About two-thirds of adult Medicaid recipients work full-time or part-time, already; those who don't typically cannot work because of multiple chronic illnesses, physical limitations or other barriers to employment, according to a study by the Kaiser Family Foundation.

Yet the work requirements could save money in a more roundabout way, by making it a lot harder to meet the demands of bureaucracy. People who are qualified may lose coverage if they fail to properly document whether they qualify for a work exemption every time it's required, said Rudowitz. Many low-income people may not have access to a computer with internet, may have irregular work hours or might even be homeless.

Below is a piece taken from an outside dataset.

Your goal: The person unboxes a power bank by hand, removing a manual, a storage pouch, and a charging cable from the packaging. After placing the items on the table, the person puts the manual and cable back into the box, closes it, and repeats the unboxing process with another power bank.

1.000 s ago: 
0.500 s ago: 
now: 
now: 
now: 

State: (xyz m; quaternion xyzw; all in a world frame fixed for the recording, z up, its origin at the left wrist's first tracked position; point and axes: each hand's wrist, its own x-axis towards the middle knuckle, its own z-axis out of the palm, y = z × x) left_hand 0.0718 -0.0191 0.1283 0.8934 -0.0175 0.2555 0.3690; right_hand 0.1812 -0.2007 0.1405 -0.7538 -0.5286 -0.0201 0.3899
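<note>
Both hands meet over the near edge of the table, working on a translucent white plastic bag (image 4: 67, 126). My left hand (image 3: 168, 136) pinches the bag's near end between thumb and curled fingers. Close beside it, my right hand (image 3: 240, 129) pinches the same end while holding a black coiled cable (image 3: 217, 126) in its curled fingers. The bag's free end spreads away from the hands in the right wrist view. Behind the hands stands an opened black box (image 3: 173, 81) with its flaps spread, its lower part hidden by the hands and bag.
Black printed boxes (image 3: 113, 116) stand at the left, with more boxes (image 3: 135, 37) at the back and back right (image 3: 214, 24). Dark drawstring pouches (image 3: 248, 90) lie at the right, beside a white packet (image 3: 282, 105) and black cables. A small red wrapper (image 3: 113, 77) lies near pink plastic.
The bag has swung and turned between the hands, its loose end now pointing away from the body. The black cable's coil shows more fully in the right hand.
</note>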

"To the effect that individuals don't comply with the reporting and end up facing consequences from being dis-enrolled from the program, they could lose access to health coverage and access to services," said Rudowitz, who is co-director of the Kaiser Family Foundation's program on Medicaid and the uninsured.

The proposal could also hurt hospitals and other providers who serve patients regardless of their insurance coverage, and may see an increase in uninsured patients, she said.

The budget proposes several changes to the way health care providers are paid in order to save money, not cut services. An estimated $117 billion could be saved over 10 years by stopping the practice of paying hospitals more than doctor's offices for the same services.

Patients have complained for years about this price disparity. But Copeland said this change could affect patients by giving hospitals incentive to transfer patients to other facilities. As it is, Medicare pays doctors significantly less than private insurance does for the same services. Doctors dissatisfied with still lower rates could cut down on the number of Medicare patients they accept — or stop accepting Medicare entirely, she said. That's what has happened with Medicaid, which pays even less than Medicare.

"Though intended to control costs by reducing spending growth rather than by cutting services directly, we are skeptical that reductions of the magnitude proposed could be implemented without negatively affecting beneficiaries," the Medicare Rights Center wrote in a policy brief.